Final results reported last month from E2112, the phase III trial evaluating the addition of entinostat to endocrine therapy in over 600 patients with hormone receptor (HR)-positive, HER2-negative advanced breast cancer, revealed that the investigational agent did not demonstrate a statistically significant overall survival benefit over endocrine therapy with placebo.

Although E2112’s primary endpoint was not met, the findings provided critical insight into whether adding entinostat to exemestane might improve outcomes for this difficult-to-treat population. Entinostat is a class I histone deacetylase (HDAC) inhibitor developed by Syndax.

“We are very grateful to you, the study team, for all of your efforts over the last few years and especially in these last few months,” noted E2112 Study Chair Roisin M. Connolly, MBBCh, MD. “Your hard work and diligence have helped us answer an extremely important question.” Dr. Connolly is formerly of Johns Hopkins University and now the Cancer Research Chair at University College Cork in Ireland; she was named ECOG-ACRIN’s Young Investigator of the Year in 2019.

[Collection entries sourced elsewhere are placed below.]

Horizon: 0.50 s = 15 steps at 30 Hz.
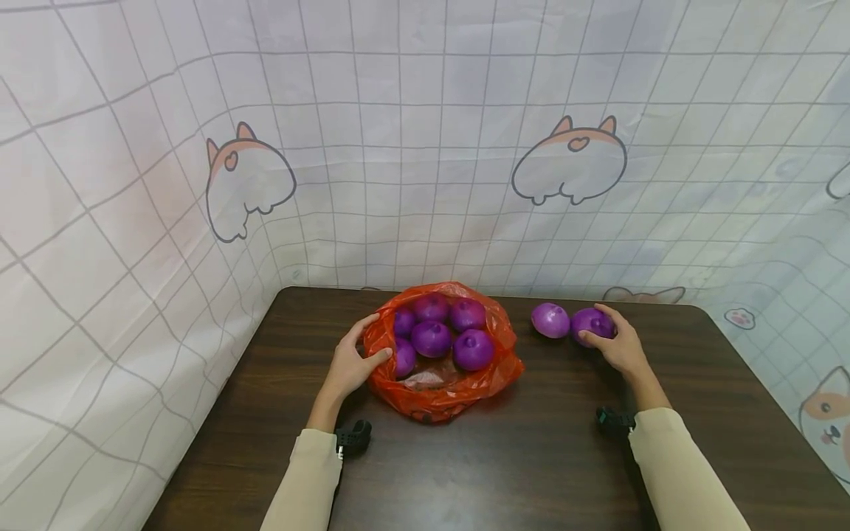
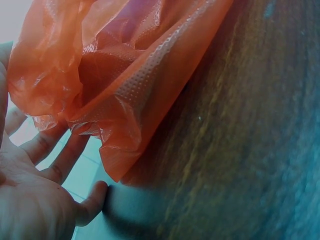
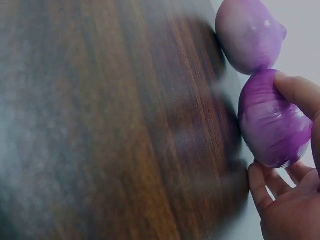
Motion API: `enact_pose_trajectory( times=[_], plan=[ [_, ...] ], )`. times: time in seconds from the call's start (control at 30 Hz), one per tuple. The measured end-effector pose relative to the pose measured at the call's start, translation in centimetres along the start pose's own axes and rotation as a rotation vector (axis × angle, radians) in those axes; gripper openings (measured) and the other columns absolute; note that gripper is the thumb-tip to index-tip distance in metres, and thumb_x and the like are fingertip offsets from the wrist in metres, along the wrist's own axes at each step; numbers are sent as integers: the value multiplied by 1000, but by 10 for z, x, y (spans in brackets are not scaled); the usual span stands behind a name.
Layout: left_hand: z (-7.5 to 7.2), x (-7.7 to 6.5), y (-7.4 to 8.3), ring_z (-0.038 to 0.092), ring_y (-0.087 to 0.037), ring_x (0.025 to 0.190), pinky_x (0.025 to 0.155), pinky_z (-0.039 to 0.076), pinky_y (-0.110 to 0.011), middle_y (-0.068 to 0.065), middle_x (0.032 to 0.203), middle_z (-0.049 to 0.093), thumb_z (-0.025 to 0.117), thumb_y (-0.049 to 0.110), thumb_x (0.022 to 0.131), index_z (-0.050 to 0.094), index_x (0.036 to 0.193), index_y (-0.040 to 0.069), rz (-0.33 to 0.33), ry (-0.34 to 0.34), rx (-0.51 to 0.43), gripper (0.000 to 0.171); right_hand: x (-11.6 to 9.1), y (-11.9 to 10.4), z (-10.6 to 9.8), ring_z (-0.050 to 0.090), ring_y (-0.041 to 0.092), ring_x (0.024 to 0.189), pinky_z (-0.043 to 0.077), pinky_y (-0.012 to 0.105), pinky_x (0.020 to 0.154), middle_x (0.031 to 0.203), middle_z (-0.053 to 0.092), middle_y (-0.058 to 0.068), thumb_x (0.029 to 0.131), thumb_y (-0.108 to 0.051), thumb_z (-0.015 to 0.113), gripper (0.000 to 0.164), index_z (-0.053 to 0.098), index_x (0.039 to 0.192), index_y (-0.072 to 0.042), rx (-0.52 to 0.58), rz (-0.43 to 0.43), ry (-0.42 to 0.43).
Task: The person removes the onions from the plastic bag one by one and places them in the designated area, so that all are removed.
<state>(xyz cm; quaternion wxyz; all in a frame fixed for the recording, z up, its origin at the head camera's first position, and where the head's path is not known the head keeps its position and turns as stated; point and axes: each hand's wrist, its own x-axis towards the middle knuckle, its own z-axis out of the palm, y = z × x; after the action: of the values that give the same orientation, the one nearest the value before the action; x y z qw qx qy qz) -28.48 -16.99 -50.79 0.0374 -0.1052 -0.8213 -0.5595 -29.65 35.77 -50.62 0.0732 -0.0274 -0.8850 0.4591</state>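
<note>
An orange-red plastic bag (image 1: 438, 405) stands with its mouth spread wide on the table, and several purple onions (image 1: 473, 349) lie inside it. My left hand (image 1: 352, 363) holds the bag's left rim between thumb and fingers; in the left wrist view the thin plastic (image 2: 115, 100) hangs over the fingers. To the right of the bag, my right hand (image 1: 621, 345) grips a purple onion (image 1: 591, 324), thumb on one side and fingers on the other. A second, paler onion (image 1: 550, 320) sits just left of it, and the right wrist view shows the two onions touching.
The dark wood-grain table (image 1: 465, 472) has its back edge close behind the bag and the loose onions. A white grid-patterned curtain (image 1: 412, 184) with cartoon dogs hangs behind the table and along its sides. Black straps with devices (image 1: 354, 438) sit on both wrists.
</note>
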Motion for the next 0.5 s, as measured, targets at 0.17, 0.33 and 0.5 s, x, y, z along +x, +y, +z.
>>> enact_pose_trajectory(
  times=[0.17,0.33,0.5],
  plan=[
    [0,0,0,57,-34,121,99,55,-53,-12,140,58,81,27,88,49,150,30,-6,2,0,70,2,2,-1,37,55,139,35,67,111,160,28,36,96,-29,72,80,30,160,-8,34,-5,-24],
    [1,0,0,57,-34,120,97,56,-52,-12,140,58,81,26,88,49,150,30,-9,5,-1,69,5,6,-2,36,54,139,35,66,110,161,25,35,97,-32,71,81,27,161,-10,38,7,-40],
    [0,0,0,57,-33,121,99,55,-53,-12,141,58,81,26,88,49,150,29,-1,7,-5,69,9,7,-2,35,55,140,34,67,111,163,23,34,97,-36,70,83,25,163,-14,40,21,-54]
  ],
)
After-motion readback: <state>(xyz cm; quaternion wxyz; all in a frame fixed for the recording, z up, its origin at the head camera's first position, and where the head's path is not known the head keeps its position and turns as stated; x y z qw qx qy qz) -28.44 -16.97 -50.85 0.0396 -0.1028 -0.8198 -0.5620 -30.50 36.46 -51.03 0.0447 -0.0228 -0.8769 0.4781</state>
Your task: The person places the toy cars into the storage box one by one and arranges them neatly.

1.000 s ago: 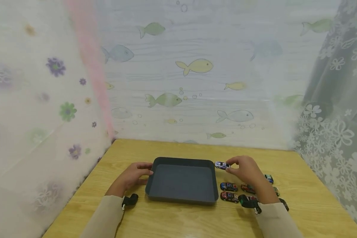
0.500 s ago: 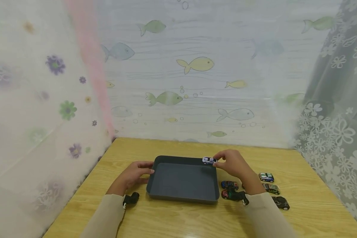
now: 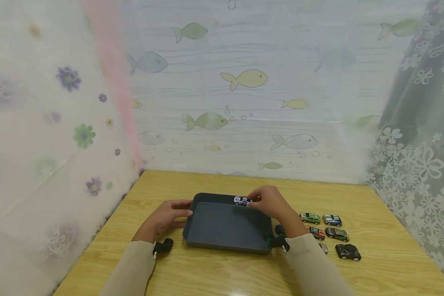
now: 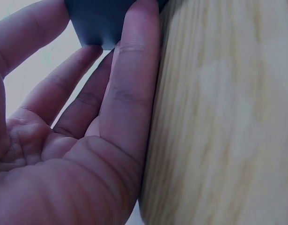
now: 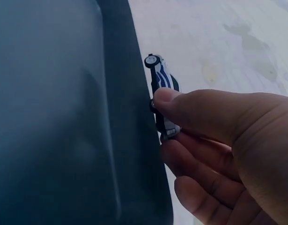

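Note:
A dark grey rectangular tray [image 3: 222,226] lies on the wooden table. My left hand [image 3: 164,217] holds its left side, the thumb at the rim and the other fingers against the outer wall; the left wrist view shows these fingers [image 4: 129,70] meeting the wall [image 4: 99,23] low by the tabletop. Between thumb and fingers, my right hand [image 3: 271,201] pinches a white toy car [image 3: 242,200] with dark blue markings. That car overlaps the tray's far wall in the head view. Seen from the right wrist, the toy car [image 5: 166,79] is beside the tray's rim [image 5: 134,56].
Several more toy cars stand right of the tray, among them a green one [image 3: 310,218], a white and blue one [image 3: 331,220] and a black one [image 3: 348,252]. My right forearm partly covers some. Fish-patterned sheeting [image 3: 244,123] hangs behind the table.
My right hand has carried the white toy car leftward from beside the tray to over its far edge. More of the parked cars now show. The left hand stays on the tray.

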`<state>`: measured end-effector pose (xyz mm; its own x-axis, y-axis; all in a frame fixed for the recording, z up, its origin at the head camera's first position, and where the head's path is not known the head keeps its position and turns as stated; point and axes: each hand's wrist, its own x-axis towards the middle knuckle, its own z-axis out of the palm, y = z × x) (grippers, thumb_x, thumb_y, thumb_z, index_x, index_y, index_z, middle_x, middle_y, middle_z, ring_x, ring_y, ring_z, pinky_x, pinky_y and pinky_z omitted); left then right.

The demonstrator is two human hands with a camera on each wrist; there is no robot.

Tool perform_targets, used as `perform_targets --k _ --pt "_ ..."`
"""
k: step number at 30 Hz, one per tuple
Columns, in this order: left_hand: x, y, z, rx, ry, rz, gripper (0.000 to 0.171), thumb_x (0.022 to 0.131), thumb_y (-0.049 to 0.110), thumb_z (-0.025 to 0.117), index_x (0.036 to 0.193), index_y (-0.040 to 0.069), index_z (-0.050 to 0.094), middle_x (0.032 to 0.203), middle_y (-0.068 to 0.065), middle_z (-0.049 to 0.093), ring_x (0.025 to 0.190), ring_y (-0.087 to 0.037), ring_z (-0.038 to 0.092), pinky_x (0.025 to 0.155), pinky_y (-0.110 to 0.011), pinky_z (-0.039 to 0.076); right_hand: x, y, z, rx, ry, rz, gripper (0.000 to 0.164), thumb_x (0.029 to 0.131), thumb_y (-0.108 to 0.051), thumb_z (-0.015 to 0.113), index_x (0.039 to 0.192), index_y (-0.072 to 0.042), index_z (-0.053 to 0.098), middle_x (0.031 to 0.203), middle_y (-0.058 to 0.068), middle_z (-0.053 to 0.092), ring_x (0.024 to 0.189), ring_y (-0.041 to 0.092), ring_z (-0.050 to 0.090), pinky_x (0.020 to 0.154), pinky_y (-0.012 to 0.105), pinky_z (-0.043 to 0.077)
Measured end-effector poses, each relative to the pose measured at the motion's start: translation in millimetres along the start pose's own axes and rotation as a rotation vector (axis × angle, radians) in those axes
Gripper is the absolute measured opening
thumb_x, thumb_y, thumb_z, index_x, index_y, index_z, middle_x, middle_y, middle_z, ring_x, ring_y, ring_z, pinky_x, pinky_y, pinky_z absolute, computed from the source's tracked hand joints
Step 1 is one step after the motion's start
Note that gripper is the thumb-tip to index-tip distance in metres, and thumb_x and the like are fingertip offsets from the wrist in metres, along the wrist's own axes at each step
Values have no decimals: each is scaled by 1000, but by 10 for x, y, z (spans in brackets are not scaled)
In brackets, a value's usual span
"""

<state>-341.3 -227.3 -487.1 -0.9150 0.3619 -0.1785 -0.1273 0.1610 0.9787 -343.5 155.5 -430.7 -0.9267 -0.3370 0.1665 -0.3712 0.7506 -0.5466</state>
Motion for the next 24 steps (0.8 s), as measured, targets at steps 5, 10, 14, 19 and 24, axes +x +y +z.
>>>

E2112 was developed based on promising preclinical data and results from the phase II ENCORE301 trial which found that the entinostat/exemestane combination demonstrated activity in a similar patient population.

“E2112 was an FDA registration trial that EA was able to complete due to significant collaboration involving patients, patient advocates, academic and community sites across the NCI’s National Clinical Trials Network, industry, and regulatory agencies,” Dr. Connolly continued. “These results highlight the importance of conducting well-designed randomized controlled trials to confirm or refute phase II clinical trial findings and investigate new treatment options for patients with advanced cancer.”

The study results, as well as correlative analyses, will be reported in an upcoming medical meeting.